When a picture appears in the listing, leave it out and copy the rest exactly as it stands.

====

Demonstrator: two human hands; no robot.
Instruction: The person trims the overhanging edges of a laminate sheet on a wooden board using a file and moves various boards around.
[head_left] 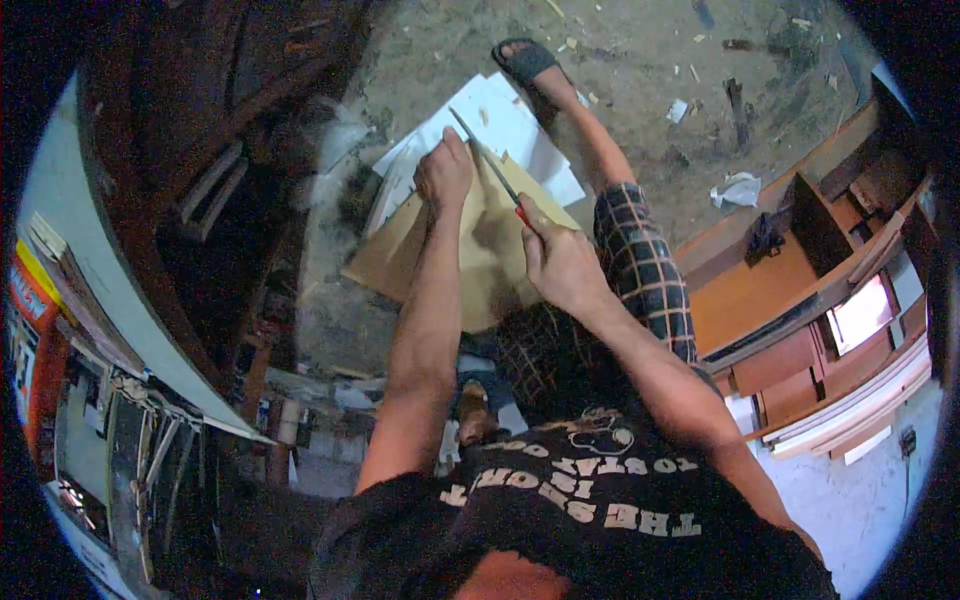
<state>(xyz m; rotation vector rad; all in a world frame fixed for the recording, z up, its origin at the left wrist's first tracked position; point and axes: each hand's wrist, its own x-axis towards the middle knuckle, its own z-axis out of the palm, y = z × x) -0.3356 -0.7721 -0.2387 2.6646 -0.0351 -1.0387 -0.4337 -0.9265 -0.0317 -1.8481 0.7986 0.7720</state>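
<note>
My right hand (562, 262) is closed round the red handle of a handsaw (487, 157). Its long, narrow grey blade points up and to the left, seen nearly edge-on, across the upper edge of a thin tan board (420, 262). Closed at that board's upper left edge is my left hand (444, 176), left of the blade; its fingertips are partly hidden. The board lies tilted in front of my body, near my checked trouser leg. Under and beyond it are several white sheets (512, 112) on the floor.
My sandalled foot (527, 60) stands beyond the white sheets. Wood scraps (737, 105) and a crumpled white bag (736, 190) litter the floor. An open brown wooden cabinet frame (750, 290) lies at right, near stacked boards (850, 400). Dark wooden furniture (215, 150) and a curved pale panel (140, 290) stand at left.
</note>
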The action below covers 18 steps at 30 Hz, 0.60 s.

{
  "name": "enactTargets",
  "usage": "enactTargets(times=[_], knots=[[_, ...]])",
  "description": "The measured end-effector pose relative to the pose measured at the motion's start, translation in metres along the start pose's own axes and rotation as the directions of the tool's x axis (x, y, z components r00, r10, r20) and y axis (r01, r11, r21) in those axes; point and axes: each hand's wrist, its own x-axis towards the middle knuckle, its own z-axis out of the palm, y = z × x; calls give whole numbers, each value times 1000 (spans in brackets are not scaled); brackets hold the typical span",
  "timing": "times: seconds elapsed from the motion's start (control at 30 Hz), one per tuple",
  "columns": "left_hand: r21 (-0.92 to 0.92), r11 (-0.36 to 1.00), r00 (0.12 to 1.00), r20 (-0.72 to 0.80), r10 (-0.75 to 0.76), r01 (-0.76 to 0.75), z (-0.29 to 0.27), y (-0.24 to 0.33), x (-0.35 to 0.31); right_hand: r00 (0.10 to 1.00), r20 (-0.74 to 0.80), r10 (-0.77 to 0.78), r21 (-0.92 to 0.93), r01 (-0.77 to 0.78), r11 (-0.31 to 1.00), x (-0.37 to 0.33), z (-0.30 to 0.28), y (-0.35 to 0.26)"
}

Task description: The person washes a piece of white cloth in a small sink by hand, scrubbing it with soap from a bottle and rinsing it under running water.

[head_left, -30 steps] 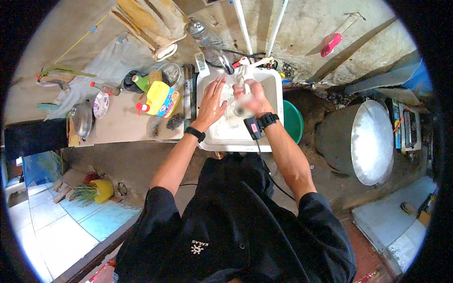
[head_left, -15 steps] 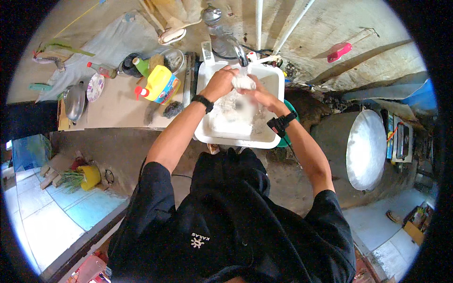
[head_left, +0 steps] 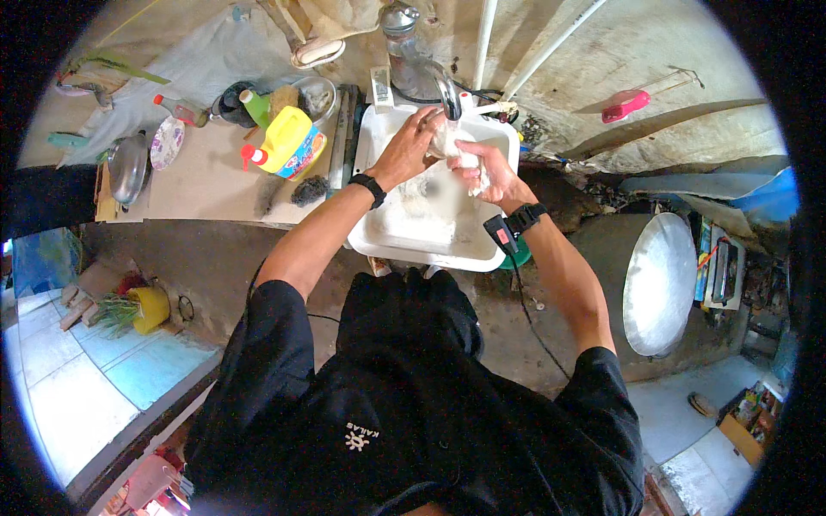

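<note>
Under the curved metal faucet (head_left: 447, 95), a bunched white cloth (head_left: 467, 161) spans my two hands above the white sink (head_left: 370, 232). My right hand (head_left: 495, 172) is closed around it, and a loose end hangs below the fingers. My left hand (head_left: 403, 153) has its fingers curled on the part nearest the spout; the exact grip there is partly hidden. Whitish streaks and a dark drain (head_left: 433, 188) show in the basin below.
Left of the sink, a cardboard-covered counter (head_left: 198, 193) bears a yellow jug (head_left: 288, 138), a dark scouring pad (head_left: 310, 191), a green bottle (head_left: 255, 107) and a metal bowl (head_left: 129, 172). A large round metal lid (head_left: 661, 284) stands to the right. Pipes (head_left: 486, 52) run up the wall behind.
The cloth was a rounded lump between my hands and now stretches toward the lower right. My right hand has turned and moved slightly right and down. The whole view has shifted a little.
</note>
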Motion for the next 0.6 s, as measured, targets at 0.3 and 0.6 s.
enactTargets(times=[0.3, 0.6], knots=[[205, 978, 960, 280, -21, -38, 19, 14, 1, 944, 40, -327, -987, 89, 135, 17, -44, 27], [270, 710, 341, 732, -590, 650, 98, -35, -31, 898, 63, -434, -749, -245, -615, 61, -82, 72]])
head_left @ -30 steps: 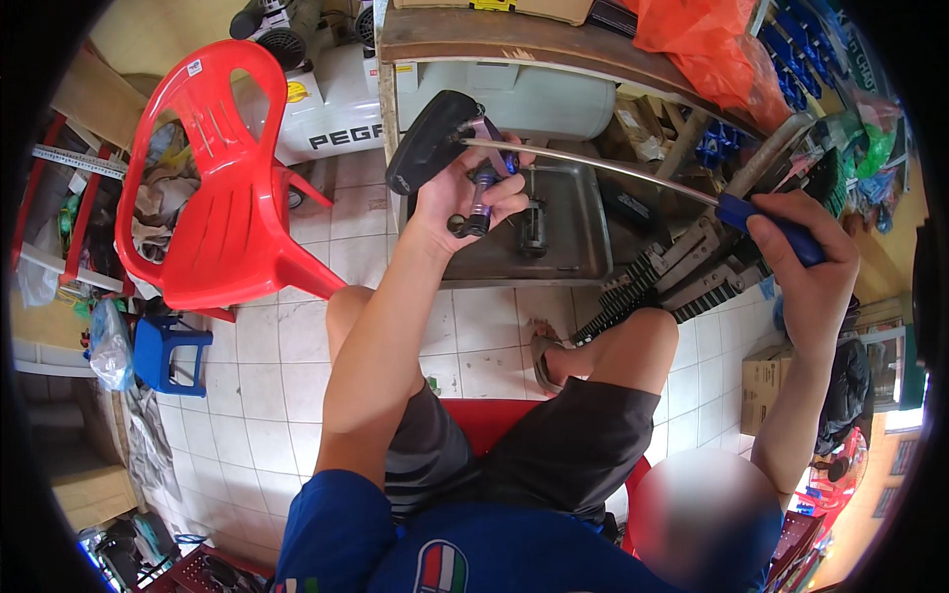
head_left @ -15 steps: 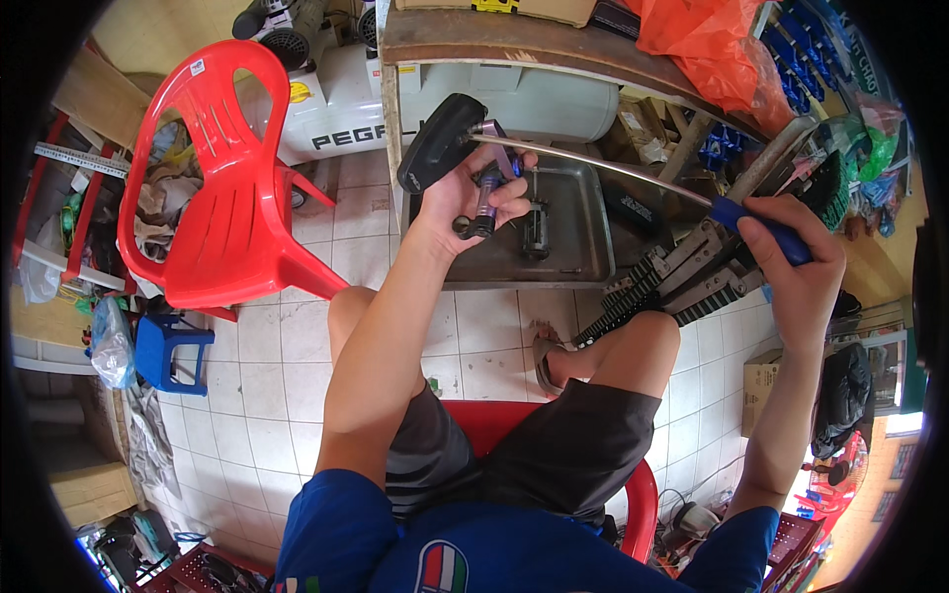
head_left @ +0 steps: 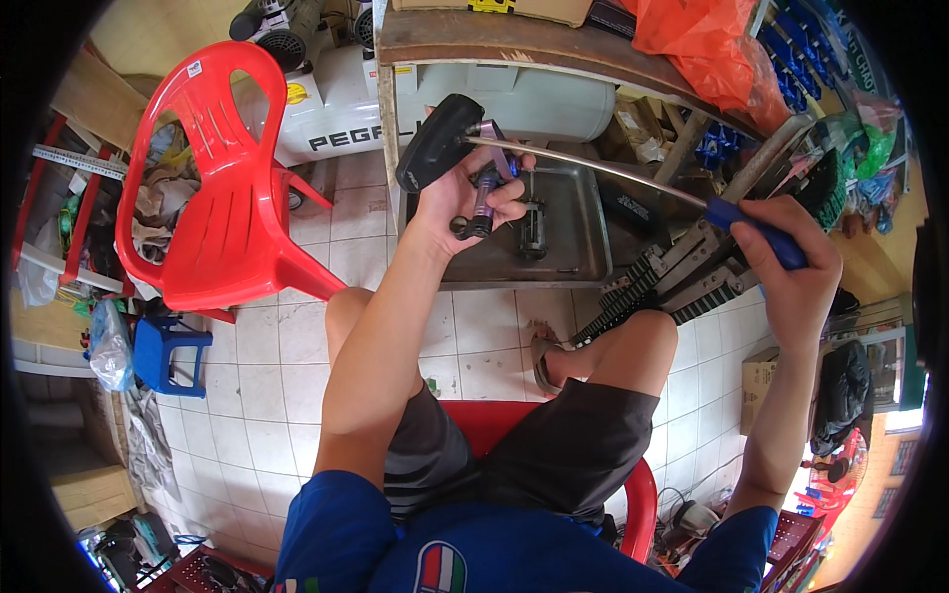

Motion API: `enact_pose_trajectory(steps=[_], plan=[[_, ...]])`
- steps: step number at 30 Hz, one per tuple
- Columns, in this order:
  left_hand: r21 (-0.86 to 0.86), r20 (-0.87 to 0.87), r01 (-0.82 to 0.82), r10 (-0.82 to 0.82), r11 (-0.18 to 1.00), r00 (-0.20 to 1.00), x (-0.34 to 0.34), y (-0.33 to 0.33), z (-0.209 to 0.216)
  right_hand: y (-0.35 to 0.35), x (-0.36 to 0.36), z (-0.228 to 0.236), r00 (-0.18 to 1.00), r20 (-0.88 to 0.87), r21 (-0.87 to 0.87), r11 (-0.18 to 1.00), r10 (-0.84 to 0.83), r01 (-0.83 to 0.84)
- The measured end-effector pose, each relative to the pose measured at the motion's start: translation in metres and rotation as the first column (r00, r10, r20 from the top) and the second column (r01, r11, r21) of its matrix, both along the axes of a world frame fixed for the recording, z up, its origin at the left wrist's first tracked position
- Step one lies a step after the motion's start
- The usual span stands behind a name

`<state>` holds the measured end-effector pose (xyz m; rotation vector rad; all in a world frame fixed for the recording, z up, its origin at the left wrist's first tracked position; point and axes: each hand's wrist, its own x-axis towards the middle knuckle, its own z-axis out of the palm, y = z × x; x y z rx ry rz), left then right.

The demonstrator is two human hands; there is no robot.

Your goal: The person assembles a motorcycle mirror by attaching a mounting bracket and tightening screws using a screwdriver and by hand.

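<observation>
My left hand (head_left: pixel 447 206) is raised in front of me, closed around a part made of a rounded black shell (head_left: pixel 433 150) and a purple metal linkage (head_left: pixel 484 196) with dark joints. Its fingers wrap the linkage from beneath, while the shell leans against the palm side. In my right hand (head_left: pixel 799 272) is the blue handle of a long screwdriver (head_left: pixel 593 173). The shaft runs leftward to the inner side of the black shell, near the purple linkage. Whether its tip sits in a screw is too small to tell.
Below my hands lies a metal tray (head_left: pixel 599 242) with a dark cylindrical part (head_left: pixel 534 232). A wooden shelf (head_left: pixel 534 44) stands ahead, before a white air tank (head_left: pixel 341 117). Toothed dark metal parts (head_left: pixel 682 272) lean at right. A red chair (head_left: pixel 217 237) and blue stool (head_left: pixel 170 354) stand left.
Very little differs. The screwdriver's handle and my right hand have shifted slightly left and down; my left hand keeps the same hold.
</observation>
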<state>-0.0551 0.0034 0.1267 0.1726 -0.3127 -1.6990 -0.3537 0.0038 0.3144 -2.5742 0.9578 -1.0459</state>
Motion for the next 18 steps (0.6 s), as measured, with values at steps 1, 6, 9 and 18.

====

# WRITTEN ANSWER:
Demonstrator: two human hands; no robot.
Instruction: The person trims the overhanging edges of a laminate sheet on a wooden board using a file and moves various boards around.
[head_left] 
<state>(xyz m; rotation vector rad; all in a world frame fixed for the recording, z up, its origin at the left wrist's first tracked position; point and axes: each hand's wrist, its own x-axis towards the middle knuckle, its own z-axis out of the palm, y = z × x) -0.3356 -0.7721 -0.2387 2.6646 -0.0351 -1.0387 -0.4337 -0.9265 -0.0317 -1.8481 0.7986 0.7720</state>
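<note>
My right hand (562, 262) is closed round the red handle of a handsaw (487, 157). Its long, narrow grey blade points up and to the left, seen nearly edge-on, across the upper edge of a thin tan board (420, 262). Closed at that board's upper left edge is my left hand (444, 176), left of the blade; its fingertips are partly hidden. The board lies tilted in front of my body, near my checked trouser leg. Under and beyond it are several white sheets (512, 112) on the floor.
My sandalled foot (527, 60) stands beyond the white sheets. Wood scraps (737, 105) and a crumpled white bag (736, 190) litter the floor. An open brown wooden cabinet frame (750, 290) lies at right, near stacked boards (850, 400). Dark wooden furniture (215, 150) and a curved pale panel (140, 290) stand at left.
</note>
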The action below covers 18 steps at 30 Hz, 0.60 s.

{
  "name": "enactTargets",
  "usage": "enactTargets(times=[_], knots=[[_, ...]])",
  "description": "The measured end-effector pose relative to the pose measured at the motion's start, translation in metres along the start pose's own axes and rotation as the directions of the tool's x axis (x, y, z components r00, r10, r20) and y axis (r01, r11, r21) in those axes; point and axes: each hand's wrist, its own x-axis towards the middle knuckle, its own z-axis out of the palm, y = z × x; calls give whole numbers, each value times 1000 (spans in brackets are not scaled); brackets hold the typical span",
  "timing": "times: seconds elapsed from the motion's start (control at 30 Hz), one per tuple",
  "columns": "left_hand: r21 (-0.92 to 0.92), r11 (-0.36 to 1.00), r00 (0.12 to 1.00), r20 (-0.72 to 0.80), r10 (-0.75 to 0.76), r01 (-0.76 to 0.75), z (-0.29 to 0.27), y (-0.24 to 0.33), x (-0.35 to 0.31); right_hand: r00 (0.10 to 1.00), r20 (-0.74 to 0.80), r10 (-0.77 to 0.78), r21 (-0.92 to 0.93), r01 (-0.77 to 0.78), r11 (-0.31 to 1.00), x (-0.37 to 0.33), z (-0.30 to 0.28), y (-0.35 to 0.26)"
}

Task description: The person washes a piece of white cloth in a small sink by hand, scrubbing it with soap from a bottle and rinsing it under running water.

[head_left, -30 steps] 
[head_left, -15 steps] 
[head_left, +0 steps] 

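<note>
Under the curved metal faucet (head_left: 447, 95), a bunched white cloth (head_left: 467, 161) spans my two hands above the white sink (head_left: 370, 232). My right hand (head_left: 495, 172) is closed around it, and a loose end hangs below the fingers. My left hand (head_left: 403, 153) has its fingers curled on the part nearest the spout; the exact grip there is partly hidden. Whitish streaks and a dark drain (head_left: 433, 188) show in the basin below.
Left of the sink, a cardboard-covered counter (head_left: 198, 193) bears a yellow jug (head_left: 288, 138), a dark scouring pad (head_left: 310, 191), a green bottle (head_left: 255, 107) and a metal bowl (head_left: 129, 172). A large round metal lid (head_left: 661, 284) stands to the right. Pipes (head_left: 486, 52) run up the wall behind.
The cloth was a rounded lump between my hands and now stretches toward the lower right. My right hand has turned and moved slightly right and down. The whole view has shifted a little.
</note>
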Motion for the next 0.6 s, as measured, targets at 0.3 and 0.6 s.
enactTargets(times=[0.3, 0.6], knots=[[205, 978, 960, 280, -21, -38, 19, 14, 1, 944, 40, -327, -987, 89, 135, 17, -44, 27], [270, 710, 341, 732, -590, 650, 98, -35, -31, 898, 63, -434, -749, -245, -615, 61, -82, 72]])
head_left @ -30 steps: 
head_left @ -15 steps: 
head_left @ +0 steps: 

Motion API: `enact_pose_trajectory(steps=[_], plan=[[_, ...]])`
- steps: step number at 30 Hz, one per tuple
- Columns, in this order:
  left_hand: r21 (-0.86 to 0.86), r20 (-0.87 to 0.87), r01 (-0.82 to 0.82), r10 (-0.82 to 0.82), r11 (-0.18 to 1.00), r00 (-0.20 to 1.00), x (-0.34 to 0.34), y (-0.33 to 0.33), z (-0.209 to 0.216)
  right_hand: y (-0.35 to 0.35), x (-0.36 to 0.36), z (-0.228 to 0.236), r00 (-0.18 to 1.00), r20 (-0.88 to 0.87), r21 (-0.87 to 0.87), r11 (-0.18 to 1.00), r10 (-0.84 to 0.83), r01 (-0.83 to 0.84)
- The measured end-effector pose, each relative to the pose measured at the motion's start: translation in metres and rotation as the first column (r00, r10, r20 from the top) and the second column (r01, r11, r21) of its matrix, both along the axes of a world frame fixed for the recording, z up, its origin at the left wrist's first tracked position
- Step one lies a step after the motion's start
- The usual span stands behind a name

`<state>` holds the measured end-effector pose (xyz m; rotation vector rad; all in a world frame fixed for the recording, z up, its origin at the left wrist's first tracked position; point and axes: each hand's wrist, its own x-axis towards the middle knuckle, its own z-axis out of the palm, y = z × x; x y z rx ry rz), left then right.

The demonstrator is two human hands; there is no robot.

Your goal: The person assembles a motorcycle mirror by attaching a mounting bracket and tightening screws using a screwdriver and by hand.

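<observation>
My left hand (head_left: pixel 447 206) is raised in front of me, closed around a part made of a rounded black shell (head_left: pixel 433 150) and a purple metal linkage (head_left: pixel 484 196) with dark joints. Its fingers wrap the linkage from beneath, while the shell leans against the palm side. In my right hand (head_left: pixel 799 272) is the blue handle of a long screwdriver (head_left: pixel 593 173). The shaft runs leftward to the inner side of the black shell, near the purple linkage. Whether its tip sits in a screw is too small to tell.
Below my hands lies a metal tray (head_left: pixel 599 242) with a dark cylindrical part (head_left: pixel 534 232). A wooden shelf (head_left: pixel 534 44) stands ahead, before a white air tank (head_left: pixel 341 117). Toothed dark metal parts (head_left: pixel 682 272) lean at right. A red chair (head_left: pixel 217 237) and blue stool (head_left: pixel 170 354) stand left.
Very little differs. The screwdriver's handle and my right hand have shifted slightly left and down; my left hand keeps the same hold.
</observation>
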<state>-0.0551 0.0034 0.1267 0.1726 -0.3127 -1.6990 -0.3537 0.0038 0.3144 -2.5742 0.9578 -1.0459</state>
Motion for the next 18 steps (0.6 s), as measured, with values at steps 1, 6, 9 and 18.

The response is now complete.